**Data for the task**

---+---

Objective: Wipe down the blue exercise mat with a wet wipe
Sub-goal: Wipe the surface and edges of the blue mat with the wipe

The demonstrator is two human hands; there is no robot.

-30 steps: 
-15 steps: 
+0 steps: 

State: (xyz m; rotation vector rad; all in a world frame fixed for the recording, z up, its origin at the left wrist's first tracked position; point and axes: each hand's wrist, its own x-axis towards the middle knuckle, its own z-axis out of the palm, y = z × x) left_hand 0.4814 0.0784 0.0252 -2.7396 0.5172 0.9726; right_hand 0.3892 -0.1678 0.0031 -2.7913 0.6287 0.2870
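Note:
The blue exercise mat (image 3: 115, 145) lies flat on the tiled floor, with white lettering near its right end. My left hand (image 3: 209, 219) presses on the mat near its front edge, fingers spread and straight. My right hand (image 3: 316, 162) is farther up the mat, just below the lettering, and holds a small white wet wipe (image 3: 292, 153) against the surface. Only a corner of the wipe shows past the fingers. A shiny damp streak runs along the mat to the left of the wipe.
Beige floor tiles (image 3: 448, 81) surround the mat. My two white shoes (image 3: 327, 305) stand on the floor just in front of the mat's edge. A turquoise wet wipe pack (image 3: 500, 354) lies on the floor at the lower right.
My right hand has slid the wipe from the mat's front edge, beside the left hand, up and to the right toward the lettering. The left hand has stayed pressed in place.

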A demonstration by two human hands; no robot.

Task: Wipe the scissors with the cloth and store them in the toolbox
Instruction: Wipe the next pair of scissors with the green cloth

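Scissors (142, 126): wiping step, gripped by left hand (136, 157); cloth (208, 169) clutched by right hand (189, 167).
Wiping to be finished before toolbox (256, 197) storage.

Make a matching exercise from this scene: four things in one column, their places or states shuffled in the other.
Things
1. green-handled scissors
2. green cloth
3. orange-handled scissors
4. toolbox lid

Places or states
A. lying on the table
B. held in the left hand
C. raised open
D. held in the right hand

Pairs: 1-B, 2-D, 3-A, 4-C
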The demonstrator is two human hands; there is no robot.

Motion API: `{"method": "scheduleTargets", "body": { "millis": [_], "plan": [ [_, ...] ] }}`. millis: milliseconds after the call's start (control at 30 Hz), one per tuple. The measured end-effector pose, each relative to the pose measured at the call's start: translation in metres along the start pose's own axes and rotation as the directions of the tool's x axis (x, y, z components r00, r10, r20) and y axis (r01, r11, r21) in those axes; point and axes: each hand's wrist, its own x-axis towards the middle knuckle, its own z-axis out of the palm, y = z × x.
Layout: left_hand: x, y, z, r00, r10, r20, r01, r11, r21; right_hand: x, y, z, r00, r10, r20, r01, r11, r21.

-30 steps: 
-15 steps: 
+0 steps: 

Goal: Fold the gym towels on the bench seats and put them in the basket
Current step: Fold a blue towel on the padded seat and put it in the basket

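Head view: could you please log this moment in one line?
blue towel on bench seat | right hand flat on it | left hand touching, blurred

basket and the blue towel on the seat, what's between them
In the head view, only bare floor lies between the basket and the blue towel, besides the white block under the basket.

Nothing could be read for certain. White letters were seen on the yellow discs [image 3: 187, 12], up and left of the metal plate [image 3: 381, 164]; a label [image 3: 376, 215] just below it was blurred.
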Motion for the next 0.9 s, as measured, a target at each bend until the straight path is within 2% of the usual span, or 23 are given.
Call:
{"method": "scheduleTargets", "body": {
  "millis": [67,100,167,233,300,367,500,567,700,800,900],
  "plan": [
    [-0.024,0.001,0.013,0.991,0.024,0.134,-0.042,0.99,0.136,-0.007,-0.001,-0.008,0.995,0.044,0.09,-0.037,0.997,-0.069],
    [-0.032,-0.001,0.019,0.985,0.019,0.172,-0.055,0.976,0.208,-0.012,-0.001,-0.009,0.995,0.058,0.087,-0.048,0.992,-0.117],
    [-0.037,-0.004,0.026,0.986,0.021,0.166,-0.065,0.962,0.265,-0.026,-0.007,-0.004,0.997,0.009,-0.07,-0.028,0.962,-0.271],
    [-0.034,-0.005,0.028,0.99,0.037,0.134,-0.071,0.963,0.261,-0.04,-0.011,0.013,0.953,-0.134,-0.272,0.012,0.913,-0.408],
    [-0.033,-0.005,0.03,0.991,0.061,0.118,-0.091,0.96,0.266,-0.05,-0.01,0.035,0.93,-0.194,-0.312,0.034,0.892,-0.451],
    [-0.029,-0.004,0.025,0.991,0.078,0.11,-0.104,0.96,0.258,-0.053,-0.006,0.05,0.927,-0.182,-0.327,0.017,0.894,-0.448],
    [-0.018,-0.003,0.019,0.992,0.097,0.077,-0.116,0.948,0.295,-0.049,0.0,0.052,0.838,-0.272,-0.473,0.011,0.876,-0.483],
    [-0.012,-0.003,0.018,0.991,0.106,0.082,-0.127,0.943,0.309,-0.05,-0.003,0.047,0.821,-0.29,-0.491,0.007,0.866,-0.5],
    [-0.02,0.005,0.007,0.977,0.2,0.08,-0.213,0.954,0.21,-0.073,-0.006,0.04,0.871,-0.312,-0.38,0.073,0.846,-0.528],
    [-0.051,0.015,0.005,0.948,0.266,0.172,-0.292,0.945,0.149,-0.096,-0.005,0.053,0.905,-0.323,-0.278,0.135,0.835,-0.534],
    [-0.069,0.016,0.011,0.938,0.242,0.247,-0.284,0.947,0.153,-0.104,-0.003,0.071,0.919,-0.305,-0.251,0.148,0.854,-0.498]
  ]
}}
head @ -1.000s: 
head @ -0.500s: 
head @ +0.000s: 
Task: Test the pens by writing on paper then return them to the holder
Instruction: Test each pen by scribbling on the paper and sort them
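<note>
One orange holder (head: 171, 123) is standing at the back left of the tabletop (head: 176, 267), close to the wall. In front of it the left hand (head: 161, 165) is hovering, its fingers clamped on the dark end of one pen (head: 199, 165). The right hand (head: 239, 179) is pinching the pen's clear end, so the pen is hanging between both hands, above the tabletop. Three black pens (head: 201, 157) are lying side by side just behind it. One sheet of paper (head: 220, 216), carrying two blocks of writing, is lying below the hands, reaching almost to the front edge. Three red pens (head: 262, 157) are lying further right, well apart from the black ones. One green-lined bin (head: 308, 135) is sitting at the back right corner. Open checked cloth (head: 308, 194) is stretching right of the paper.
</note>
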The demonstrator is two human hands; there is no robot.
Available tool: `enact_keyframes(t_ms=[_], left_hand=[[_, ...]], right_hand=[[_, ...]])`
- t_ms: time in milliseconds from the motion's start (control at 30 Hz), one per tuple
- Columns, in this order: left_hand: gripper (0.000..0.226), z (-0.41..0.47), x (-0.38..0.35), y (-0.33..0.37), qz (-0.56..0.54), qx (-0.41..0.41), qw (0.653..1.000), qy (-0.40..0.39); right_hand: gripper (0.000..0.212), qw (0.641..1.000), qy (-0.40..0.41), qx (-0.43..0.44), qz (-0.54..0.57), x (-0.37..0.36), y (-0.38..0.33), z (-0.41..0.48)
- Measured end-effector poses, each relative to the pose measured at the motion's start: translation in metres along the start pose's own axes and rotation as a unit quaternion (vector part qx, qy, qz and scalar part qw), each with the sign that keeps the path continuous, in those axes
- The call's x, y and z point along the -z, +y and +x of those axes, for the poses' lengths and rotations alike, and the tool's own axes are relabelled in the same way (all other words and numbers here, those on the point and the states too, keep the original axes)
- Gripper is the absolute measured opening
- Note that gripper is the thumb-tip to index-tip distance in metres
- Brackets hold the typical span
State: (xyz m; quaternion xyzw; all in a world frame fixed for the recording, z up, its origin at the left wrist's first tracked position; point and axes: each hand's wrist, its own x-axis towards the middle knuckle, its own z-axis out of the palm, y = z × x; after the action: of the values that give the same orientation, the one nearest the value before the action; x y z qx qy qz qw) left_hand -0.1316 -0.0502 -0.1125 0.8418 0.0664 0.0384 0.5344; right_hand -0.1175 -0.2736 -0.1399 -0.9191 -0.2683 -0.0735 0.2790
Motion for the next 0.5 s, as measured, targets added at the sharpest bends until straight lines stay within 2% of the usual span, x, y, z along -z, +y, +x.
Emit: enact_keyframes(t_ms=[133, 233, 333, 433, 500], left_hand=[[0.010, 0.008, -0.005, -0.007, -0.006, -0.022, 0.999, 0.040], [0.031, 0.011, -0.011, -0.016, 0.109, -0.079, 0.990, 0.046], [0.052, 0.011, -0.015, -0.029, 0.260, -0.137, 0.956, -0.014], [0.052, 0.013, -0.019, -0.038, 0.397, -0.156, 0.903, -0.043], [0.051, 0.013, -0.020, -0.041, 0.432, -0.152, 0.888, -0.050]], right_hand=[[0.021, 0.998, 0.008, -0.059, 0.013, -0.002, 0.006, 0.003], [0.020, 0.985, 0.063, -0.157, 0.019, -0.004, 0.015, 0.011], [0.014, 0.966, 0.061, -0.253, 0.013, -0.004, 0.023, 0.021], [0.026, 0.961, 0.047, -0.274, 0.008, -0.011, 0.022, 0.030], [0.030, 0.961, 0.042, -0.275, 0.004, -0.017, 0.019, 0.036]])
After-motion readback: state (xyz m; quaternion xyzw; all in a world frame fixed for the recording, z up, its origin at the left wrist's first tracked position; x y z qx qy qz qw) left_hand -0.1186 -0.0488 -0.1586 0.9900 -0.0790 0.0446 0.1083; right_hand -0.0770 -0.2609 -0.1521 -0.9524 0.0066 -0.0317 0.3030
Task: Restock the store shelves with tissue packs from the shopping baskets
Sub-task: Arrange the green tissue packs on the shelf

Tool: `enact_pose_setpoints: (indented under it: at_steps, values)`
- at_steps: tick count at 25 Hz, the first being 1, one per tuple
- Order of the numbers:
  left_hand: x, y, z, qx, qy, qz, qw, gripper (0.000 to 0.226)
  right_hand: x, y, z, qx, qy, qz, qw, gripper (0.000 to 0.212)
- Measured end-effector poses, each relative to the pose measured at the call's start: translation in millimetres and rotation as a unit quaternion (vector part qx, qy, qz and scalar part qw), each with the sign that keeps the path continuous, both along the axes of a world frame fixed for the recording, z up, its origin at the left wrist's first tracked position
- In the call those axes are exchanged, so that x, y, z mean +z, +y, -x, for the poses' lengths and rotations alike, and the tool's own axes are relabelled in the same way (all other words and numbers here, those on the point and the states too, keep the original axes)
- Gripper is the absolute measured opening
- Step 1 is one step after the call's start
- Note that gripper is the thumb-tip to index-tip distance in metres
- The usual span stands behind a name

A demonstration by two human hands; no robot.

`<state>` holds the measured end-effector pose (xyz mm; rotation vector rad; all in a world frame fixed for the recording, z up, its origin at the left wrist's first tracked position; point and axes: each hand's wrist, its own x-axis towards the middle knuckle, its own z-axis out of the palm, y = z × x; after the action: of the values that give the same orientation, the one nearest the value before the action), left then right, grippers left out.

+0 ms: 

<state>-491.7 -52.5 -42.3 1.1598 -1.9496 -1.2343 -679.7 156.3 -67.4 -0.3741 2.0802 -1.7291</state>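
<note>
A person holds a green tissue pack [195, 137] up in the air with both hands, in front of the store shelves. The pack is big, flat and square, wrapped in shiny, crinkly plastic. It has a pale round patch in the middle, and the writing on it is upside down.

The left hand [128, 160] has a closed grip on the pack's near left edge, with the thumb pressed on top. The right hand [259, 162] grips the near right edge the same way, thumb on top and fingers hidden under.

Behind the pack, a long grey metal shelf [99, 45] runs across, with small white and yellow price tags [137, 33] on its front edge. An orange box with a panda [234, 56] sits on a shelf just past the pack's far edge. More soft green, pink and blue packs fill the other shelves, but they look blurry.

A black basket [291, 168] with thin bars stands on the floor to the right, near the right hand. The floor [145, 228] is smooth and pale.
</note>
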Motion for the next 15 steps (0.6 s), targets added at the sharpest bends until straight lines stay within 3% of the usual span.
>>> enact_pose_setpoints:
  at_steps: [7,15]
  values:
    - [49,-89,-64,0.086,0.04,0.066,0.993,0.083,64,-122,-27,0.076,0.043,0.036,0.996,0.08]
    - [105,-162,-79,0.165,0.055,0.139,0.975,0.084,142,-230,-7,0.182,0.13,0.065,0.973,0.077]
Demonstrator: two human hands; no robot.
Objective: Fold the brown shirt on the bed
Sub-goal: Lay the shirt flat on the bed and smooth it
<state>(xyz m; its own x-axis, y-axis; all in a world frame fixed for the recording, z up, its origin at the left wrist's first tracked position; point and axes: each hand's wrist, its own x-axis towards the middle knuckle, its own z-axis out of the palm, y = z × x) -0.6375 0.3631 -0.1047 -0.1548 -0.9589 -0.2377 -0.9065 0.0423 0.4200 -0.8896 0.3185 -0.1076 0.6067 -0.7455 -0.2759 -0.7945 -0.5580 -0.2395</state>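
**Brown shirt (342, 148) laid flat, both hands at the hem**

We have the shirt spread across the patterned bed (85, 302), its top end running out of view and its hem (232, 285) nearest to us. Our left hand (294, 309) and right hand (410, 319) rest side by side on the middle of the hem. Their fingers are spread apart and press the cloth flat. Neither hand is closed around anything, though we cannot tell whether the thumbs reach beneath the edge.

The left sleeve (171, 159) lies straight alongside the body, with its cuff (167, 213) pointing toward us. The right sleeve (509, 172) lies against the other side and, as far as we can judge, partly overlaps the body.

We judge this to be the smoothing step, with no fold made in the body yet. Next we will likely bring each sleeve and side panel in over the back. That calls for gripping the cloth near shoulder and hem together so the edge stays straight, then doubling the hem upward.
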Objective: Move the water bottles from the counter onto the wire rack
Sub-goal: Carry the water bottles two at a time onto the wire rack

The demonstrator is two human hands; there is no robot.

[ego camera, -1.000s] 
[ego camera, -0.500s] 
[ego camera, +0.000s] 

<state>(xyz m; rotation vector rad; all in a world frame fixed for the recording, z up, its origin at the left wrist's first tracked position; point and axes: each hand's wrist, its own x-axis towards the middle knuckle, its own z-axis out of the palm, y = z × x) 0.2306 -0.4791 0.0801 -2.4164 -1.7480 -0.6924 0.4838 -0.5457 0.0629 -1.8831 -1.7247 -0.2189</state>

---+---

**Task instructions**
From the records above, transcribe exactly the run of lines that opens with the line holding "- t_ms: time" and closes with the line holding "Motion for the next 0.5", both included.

**Finished exercise**
- t_ms: time in milliseconds from the motion's start (control at 30 Hz), one per tuple
- Columns, in this order: left_hand: gripper (0.000..0.226), z (-0.41..0.47), x (-0.38..0.35), y (-0.33..0.37), qz (-0.56..0.54), qx (-0.41..0.41), qw (0.653..1.000), qy (-0.40..0.39); right_hand: gripper (0.000..0.212), qw (0.641..1.000), qy (-0.40..0.41), qx (-0.43..0.44), qz (-0.54..0.57), x (-0.37..0.36), y (-0.38..0.33), z (-0.41..0.48)
- Measured end-effector poses, each relative to the pose measured at the motion's start: translation in metres along the start pose's own axes and rotation as a unit quaternion (vector part qx, qy, qz and scalar part qw), each with the sign that keeps the path continuous, in those axes
- The call's x, y and z point along the -z, +y and +x of those axes, for the poses' lengths and rotations alike, and the tool's own axes are relabelled in the same way (all other words and numbers here, those on the point and the states too, keep the original axes)
- Gripper is the absolute measured opening
- Note that gripper is the thumb-tip to index-tip distance in metres
- Brackets hold the typical span
State: (xyz m; quaternion xyzw; all in a world frame fixed for the recording, z up, its origin at the left wrist's first tracked position; point and axes: each hand's wrist, its own x-axis towards the middle knuckle, its own z-axis out of the palm, y = z × x; after the action: of the values that give the same orientation, the one nearest the value before the action; x y z qx qy qz qw) left_hand -0.1316 -0.0502 -0.1125 0.8418 0.0664 0.0384 0.5344; right_hand -0.1175 -0.2736 -0.1399 -0.9191 -0.2683 -0.0735 0.2790
Motion for the next 0.5 s, as measured, targets added at the sharpest bends until straight lines stay within 2% of the usual span, x, y, z along -z, +y, +x.

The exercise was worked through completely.